Exercise goal: Beginning with the line containing "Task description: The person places" and ending with the line containing "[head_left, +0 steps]", write out each line of the records below exactly; pictures and lines outside that range are left out.

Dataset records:
____________
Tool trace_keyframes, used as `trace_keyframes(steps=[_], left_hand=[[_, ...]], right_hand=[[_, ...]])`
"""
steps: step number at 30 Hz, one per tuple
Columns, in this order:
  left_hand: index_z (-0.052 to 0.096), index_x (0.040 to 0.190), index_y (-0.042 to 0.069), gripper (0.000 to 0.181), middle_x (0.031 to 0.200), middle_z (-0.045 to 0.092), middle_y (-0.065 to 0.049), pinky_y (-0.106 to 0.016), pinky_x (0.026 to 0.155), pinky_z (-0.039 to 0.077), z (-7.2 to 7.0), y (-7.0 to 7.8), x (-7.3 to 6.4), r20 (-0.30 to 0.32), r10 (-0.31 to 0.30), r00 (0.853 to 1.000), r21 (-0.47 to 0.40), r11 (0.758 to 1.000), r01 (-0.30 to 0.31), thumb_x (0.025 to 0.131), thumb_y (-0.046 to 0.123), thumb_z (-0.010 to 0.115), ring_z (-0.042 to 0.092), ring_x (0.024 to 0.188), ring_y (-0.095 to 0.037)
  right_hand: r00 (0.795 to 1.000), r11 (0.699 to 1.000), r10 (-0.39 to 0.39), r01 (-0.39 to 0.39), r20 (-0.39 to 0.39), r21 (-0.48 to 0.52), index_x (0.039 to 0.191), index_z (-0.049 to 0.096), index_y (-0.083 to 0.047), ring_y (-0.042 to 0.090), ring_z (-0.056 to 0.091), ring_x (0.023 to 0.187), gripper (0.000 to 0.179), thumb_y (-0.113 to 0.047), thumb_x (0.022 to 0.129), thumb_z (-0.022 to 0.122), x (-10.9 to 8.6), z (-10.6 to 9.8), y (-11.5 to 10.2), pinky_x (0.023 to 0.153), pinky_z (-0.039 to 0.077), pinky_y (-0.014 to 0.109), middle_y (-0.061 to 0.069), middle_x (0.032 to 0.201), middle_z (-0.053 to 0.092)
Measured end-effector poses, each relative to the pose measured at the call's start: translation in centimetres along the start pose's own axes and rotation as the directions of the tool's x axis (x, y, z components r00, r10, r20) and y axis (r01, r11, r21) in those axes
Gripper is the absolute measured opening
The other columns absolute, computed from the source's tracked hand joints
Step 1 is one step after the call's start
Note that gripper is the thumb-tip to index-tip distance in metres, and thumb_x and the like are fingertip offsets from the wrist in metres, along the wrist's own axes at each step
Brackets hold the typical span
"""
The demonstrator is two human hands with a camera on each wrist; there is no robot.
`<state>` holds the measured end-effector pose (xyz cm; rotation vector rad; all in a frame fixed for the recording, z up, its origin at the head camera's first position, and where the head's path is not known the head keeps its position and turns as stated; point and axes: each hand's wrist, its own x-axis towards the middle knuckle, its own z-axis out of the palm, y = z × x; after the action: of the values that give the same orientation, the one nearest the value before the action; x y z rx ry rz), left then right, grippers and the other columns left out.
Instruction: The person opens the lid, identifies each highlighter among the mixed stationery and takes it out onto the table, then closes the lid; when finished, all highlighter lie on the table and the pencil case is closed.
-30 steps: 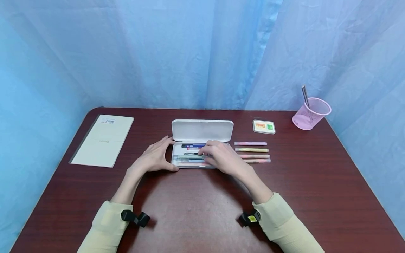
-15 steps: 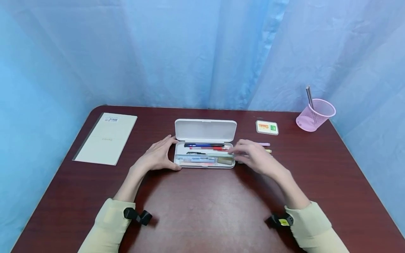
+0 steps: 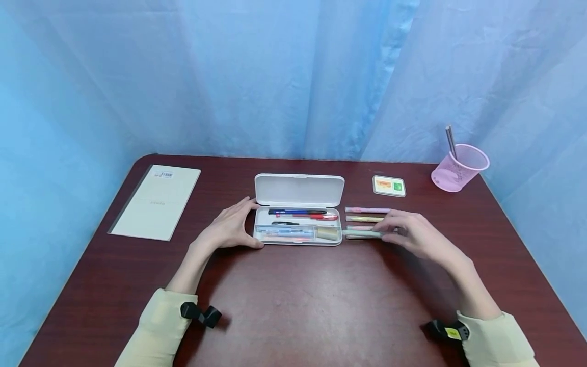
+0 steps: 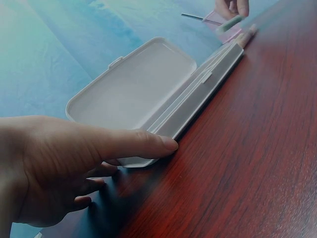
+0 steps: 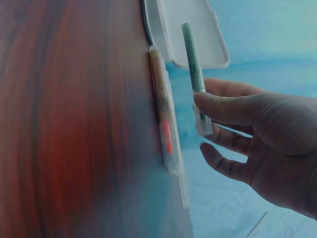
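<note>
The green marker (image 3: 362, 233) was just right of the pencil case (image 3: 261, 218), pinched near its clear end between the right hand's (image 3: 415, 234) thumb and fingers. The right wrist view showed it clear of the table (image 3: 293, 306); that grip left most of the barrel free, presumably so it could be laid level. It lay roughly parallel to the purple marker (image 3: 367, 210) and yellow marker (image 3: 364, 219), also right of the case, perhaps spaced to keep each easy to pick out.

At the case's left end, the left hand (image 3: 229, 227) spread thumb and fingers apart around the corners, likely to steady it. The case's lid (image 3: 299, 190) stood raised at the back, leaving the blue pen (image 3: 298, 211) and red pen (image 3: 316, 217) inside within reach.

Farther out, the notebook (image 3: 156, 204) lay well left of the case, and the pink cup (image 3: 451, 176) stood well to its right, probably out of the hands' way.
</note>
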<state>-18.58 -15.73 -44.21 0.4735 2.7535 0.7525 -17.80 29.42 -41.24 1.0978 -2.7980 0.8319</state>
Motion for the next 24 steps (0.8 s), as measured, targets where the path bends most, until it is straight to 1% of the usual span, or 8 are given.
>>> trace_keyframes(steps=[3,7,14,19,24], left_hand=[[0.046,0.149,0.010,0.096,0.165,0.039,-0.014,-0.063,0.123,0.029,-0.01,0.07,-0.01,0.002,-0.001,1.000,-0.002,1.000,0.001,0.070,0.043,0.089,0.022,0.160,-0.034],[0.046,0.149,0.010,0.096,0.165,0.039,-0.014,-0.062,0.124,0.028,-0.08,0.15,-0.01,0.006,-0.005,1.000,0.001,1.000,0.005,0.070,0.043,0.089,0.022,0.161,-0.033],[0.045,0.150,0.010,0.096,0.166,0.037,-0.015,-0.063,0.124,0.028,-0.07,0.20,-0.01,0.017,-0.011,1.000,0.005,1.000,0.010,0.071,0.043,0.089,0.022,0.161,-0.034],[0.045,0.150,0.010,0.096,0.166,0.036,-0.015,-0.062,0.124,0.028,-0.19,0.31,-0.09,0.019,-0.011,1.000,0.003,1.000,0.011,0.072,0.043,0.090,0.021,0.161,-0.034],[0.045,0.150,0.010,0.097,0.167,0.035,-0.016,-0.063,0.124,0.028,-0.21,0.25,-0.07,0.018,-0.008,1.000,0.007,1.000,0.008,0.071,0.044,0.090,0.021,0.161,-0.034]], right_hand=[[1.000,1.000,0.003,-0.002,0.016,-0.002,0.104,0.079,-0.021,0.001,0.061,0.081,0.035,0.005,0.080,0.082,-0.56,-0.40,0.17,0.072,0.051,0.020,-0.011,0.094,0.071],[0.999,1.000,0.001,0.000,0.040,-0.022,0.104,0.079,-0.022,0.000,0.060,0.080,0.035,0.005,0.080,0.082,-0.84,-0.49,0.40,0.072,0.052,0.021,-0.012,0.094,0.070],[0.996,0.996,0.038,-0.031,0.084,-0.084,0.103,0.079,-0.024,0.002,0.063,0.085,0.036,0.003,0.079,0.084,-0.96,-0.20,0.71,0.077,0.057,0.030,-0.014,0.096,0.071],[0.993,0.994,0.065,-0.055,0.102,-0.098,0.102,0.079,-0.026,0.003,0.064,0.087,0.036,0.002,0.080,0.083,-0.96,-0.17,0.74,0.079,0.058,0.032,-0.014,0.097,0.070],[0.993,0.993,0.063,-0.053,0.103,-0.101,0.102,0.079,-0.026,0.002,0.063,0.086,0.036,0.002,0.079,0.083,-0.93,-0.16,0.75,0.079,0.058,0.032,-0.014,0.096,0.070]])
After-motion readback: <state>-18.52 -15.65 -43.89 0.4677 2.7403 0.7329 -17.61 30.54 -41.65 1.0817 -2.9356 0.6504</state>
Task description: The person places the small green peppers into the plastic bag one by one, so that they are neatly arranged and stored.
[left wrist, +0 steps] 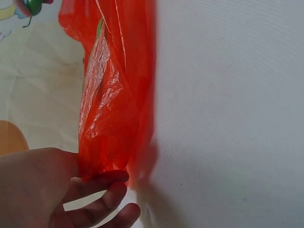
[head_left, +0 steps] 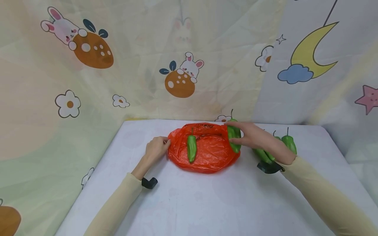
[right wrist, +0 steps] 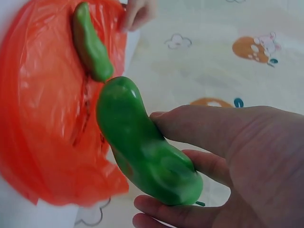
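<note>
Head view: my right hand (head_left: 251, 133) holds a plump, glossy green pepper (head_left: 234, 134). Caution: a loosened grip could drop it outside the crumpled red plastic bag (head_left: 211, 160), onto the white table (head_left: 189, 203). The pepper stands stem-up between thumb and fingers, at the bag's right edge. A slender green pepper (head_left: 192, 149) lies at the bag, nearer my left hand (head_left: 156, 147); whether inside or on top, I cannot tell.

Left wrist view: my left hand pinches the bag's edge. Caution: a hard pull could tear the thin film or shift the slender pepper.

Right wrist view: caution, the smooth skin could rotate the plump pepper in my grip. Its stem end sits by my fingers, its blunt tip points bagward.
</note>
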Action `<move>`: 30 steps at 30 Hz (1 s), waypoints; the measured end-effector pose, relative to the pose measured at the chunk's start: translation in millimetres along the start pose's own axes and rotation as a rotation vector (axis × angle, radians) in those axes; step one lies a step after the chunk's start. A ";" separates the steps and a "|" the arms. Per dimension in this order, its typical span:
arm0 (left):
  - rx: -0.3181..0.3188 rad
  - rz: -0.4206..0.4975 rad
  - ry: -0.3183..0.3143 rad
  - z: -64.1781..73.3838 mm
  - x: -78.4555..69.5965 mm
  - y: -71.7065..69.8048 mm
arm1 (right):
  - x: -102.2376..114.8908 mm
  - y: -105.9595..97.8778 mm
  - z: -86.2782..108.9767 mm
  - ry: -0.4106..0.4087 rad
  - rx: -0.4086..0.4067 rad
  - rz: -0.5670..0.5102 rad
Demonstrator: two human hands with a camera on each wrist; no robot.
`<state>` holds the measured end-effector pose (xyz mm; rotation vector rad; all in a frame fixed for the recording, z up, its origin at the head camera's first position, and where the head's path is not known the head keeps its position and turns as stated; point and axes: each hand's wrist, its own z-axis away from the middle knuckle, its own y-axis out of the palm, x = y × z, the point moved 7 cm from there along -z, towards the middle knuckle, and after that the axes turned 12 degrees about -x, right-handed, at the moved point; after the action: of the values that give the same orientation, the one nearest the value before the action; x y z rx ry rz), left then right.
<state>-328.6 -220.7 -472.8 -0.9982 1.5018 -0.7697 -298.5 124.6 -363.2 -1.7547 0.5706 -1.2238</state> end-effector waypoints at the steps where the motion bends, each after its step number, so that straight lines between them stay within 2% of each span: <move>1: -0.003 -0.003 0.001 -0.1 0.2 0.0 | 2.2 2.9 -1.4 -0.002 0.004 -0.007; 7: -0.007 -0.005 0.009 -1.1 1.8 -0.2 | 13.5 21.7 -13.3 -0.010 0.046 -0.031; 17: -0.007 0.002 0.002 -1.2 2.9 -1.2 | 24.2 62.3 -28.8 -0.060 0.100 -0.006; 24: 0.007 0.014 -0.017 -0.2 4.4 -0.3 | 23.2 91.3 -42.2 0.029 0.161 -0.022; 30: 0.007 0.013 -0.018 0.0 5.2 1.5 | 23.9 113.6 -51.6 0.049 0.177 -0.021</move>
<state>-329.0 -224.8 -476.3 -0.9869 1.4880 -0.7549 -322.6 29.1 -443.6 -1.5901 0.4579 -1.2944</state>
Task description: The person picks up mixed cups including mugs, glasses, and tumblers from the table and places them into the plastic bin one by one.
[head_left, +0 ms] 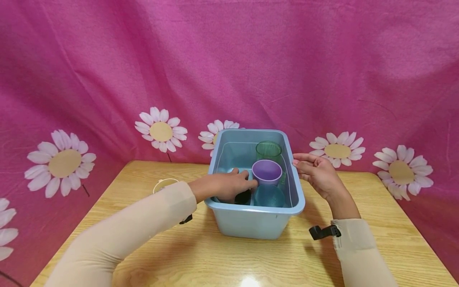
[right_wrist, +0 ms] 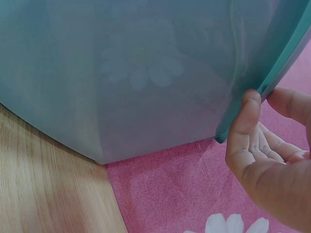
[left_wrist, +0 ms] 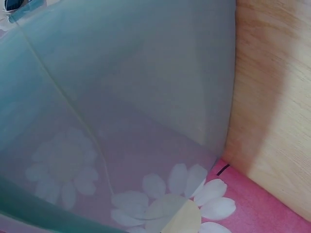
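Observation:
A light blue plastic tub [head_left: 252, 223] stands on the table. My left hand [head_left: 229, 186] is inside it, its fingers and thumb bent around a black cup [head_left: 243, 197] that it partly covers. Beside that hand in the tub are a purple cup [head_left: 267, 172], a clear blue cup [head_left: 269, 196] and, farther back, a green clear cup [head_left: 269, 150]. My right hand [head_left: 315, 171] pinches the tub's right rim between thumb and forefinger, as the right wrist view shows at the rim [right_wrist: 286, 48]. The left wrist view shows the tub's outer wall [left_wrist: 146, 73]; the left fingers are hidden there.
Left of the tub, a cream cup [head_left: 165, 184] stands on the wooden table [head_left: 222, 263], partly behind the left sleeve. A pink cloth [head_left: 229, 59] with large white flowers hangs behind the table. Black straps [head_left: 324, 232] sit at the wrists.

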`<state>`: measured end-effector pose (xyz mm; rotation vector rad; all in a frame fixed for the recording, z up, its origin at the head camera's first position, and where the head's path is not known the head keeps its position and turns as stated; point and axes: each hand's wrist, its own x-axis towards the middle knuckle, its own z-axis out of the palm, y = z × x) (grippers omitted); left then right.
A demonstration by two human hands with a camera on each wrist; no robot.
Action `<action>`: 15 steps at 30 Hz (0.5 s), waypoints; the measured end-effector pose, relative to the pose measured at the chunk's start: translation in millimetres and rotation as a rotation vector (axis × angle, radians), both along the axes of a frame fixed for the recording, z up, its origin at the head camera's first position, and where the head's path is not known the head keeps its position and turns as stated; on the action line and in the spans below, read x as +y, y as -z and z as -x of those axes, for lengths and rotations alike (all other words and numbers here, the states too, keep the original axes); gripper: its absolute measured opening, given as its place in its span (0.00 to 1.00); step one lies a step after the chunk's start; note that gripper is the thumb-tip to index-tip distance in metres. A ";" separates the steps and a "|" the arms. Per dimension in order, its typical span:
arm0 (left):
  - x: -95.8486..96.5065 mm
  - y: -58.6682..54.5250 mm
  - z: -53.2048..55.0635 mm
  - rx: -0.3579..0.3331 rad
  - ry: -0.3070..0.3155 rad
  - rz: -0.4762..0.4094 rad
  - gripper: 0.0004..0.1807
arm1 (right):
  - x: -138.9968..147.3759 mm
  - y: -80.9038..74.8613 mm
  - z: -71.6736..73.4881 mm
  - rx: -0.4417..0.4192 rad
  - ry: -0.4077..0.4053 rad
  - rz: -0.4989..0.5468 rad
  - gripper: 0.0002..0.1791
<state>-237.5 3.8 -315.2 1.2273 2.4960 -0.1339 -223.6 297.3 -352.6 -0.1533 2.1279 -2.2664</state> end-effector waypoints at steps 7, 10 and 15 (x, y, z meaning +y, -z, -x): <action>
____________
Answer below:
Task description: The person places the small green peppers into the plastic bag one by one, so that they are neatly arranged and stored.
[left wrist, +0 steps] 
[head_left, +0 steps] 

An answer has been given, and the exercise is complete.